Title: Season of Splender—The Court of Mrs. Astor in Gilded Age New York
Author: Greg King
Thorstein Veblen once talked about the conspicuous consumption of the leisure class. He wasn't kidding.
I found this out reading Greg King's well researched book on the heyday of the ultra-rich and their social lives in New York city, back in the late 19th Century. I've heard the names of Astor and Vanderbilt before, but King's book added color and substance to those names, along with information about other families of the ultra-rich of the Gilded Age. And in fact, my eyes bugged out in astonishment at the opulence these people bestowed upon themselves and how much money they threw around.
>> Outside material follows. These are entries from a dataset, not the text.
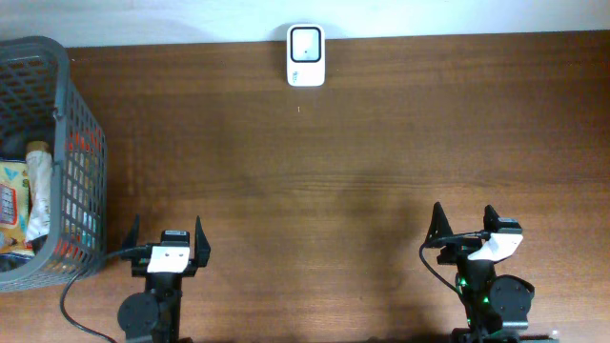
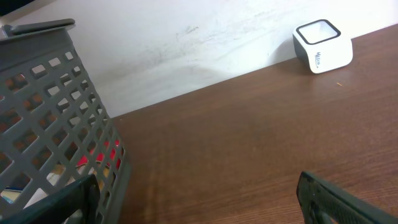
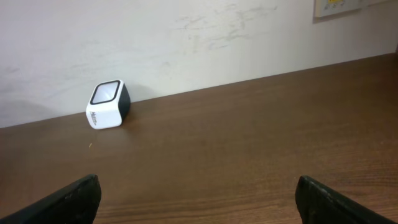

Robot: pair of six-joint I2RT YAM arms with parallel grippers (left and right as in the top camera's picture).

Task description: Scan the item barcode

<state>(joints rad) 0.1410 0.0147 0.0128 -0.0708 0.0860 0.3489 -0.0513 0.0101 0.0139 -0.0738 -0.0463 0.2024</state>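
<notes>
Nothing is held. The left pincer (image 1: pixel 167 234) and right pincer (image 1: pixel 464 223) both sit at the near edge of the desk (image 1: pixel 334 171), fingers wide apart and empty.

The goods to scan lie in the grey mesh basket (image 1: pixel 84 162) at the far left. A bottle (image 1: pixel 36 191) with a tan cap leans beside a yellow packet (image 1: pixel 10 205), with more under them. Which one is meant is not plain, and the heap is too crowded to show any barcode. The scanner (image 1: pixel 306 55) stands at the far edge against the wall, well apart from the basket and from both arms.

The first risk is the basket. Its wall is tall and the left pincer is just beside it, so a low approach could catch the rim and drag or tip it. The goods are packed close, so a finger may come down on two things at once or slip off the bottle's round side.

The packet looks soft and could fold over its code. Even with a clean lift, the code may face away from the scanner's window. The long reach back could also nudge the small scanner.
</notes>
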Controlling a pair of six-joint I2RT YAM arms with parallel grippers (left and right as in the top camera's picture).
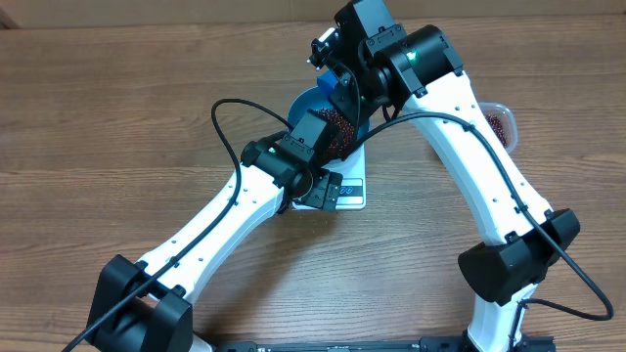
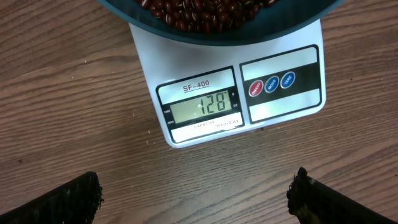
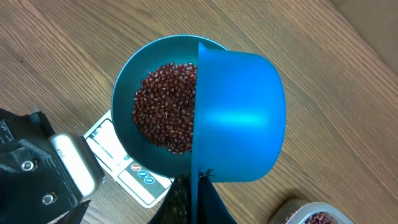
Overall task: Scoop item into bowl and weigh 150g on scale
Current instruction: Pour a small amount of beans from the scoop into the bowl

If you're interested in architecture, King lavishes plenty of detail when describing the mansions they built, and in several chapters he splurges on seldom-used architectural vocabulary, so it's a good idea to have a dictionary handy while you're reading his book. For example, I now know what a mansard roof is. But one thing is for sure: the ultra-rich didn't just build large mansions on 5th Avenue, they built insanely magnificent palaces for themselves, much with the aim of impressing other people. Furthermore, their social lives were so far removed from anything in my experience and so foreign that it was like reading about some strange tribe hidden in a muddy jungle somewhere in faraway New Guinea. The luxury was just unbelievable.
King's book ends very appropriately with the sinking of the Titanic. I recommend the book.